Es sind Frauen-Figuren, die zu Philine Fahls Markenzeichen geworden sind. Drall, oft nackt, eierköpfig, mit nur vier Fingern (und ebensowenig Zehen), haarlos.
Sie erinnern an Comics in ihrer Skizzenhaftigheit, aber wer das mit Einfachheit und Seichtigkeit gleichsetzt, tappt in eine Gedankenfalle, stolpert über das eigene Vorurteil.

“Vom Paradies und anderen Welten” lautet der Titel dieser Ausstellung und wir werden in ihr tatsächlich auf einen Spaziergang durch verschiedene Welten mitgenommen.

Philine Fahl läßt sich thematisch von verschiedenen literarischen Meilensteinen der Literatur inspirieren. Einmal von der Bibel, aber auch von den Gestalten der griechischen Mythologie oder dem indischen Lehrwerk über die Erotik, dem Kamasutra.

Beginnen wir mit dem spannendsten dieser Werke- der Bibel.
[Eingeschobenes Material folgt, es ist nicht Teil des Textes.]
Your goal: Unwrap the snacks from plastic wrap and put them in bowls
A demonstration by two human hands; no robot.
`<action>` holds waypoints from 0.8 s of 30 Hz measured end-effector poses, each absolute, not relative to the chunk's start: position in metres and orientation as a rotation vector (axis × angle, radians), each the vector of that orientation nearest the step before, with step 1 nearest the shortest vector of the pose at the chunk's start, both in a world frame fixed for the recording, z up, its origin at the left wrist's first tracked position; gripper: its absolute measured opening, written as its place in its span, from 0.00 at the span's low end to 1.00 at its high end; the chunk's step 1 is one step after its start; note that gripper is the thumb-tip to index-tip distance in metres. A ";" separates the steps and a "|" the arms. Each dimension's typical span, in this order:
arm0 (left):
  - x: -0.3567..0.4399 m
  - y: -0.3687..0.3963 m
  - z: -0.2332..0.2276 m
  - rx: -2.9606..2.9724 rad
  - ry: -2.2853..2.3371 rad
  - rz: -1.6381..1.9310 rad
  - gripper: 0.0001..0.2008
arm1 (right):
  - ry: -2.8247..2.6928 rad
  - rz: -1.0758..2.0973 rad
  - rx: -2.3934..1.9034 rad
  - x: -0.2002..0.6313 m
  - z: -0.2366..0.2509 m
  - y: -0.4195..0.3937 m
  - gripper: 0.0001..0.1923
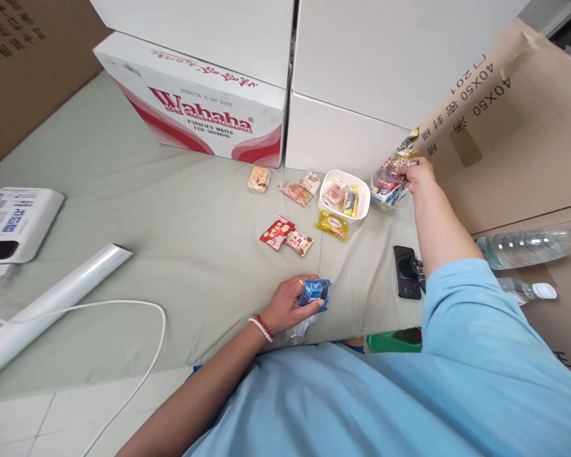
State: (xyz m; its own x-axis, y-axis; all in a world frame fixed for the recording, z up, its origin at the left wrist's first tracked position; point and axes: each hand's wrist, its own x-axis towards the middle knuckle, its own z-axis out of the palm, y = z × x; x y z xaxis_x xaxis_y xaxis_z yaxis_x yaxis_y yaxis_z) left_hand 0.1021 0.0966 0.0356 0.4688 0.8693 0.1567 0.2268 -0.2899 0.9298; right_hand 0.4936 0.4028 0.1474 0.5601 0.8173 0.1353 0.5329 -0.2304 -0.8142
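Observation:
My left hand (290, 306) is closed around a blue-wrapped snack packet (316, 293) near the front edge of the cloth-covered surface. Crumpled clear plastic (302, 329) lies beneath its wrist side. At the back right, my right hand (417, 174) reaches into a clear tub (394, 202) of wrapped snacks, its fingers closed at a clear pinkish packet (396, 169). Left of the tub, a white bowl (327, 206) holds a few wrapped snacks. A yellow packet (332, 225) lies in front of it. Red (276, 232) and cream packets (299, 242) overlap nearby.
A Wahaha water carton (204, 120) and white boxes (352, 133) line the back. Further packets (259, 179) lie before them. A black phone (407, 273) and water bottles (528, 249) are right. A white device (21, 222), cable (159, 330) and white tube (71, 295) lie left.

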 end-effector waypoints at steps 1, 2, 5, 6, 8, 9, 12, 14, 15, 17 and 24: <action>0.102 0.097 0.036 1.776 0.931 0.862 0.13 | -0.986 0.502 -1.876 0.493 0.154 0.399 0.19; 0.102 0.097 0.036 1.775 0.927 0.866 0.13 | -0.911 0.570 -1.832 0.492 0.160 0.396 0.20; 0.103 0.096 0.036 1.779 0.912 0.891 0.13 | -0.943 0.658 -1.665 0.484 0.175 0.385 0.24; 0.103 0.096 0.036 1.782 0.906 0.900 0.13 | -0.982 0.706 -1.615 0.479 0.178 0.381 0.25; 0.104 0.097 0.036 1.788 0.897 0.917 0.13 | -1.051 0.841 -1.519 0.462 0.175 0.375 0.26; 0.104 0.097 0.036 1.788 0.895 0.917 0.13 | -1.077 0.914 -1.481 0.451 0.171 0.371 0.26; 0.104 0.097 0.038 1.789 0.890 0.899 0.14 | -1.121 1.099 -1.453 0.412 0.147 0.359 0.26; 0.104 0.096 0.039 1.793 0.897 0.892 0.14 | -1.156 1.199 -1.491 0.387 0.129 0.349 0.24; 0.104 0.096 0.039 1.796 0.902 0.895 0.15 | -1.197 1.221 -1.538 0.377 0.121 0.344 0.24; 0.104 0.095 0.039 1.801 0.907 0.905 0.14 | -1.378 1.179 -1.689 0.365 0.108 0.334 0.23; 0.105 0.096 0.038 1.821 0.883 0.912 0.14 | -2.164 0.284 -1.856 0.364 0.091 0.313 0.14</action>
Das Bild “Verführung” zeigt die Vorstufe zum Sündenfall, die am Ende zur Vertreibung aus dem Paradies geführt hat.

Wir alle kennen die Geschichte von dem Sündenfall, der durch den Verzehr der verbotenen Frucht vom Baums der Erkenntnis durch das erste Menschenpaar Adam und Eva beschrieben wird.
In der Interpretation von Philine Fahl sieht man ein Paar liegend auf dem Boden, das die Schlange als Verführerin zwar ansieht, aber alles in Allem wenig Interesse zeigt, an der Frucht der Erkenntnis zu naschen. Da hilft es auch nichts, dass die Schlange den Apfel schon gleich mitbringt und vor sich her trägt.
Auf anderen Bildern redet die Schlange auf die schlafende Frau ein. Sie läßt aber durch nichts erkennen, dass die Worte der Verführung sie überhaupt erreichen. In sich ruhend und tief schlafend scheinen sie einfach abzuprallen.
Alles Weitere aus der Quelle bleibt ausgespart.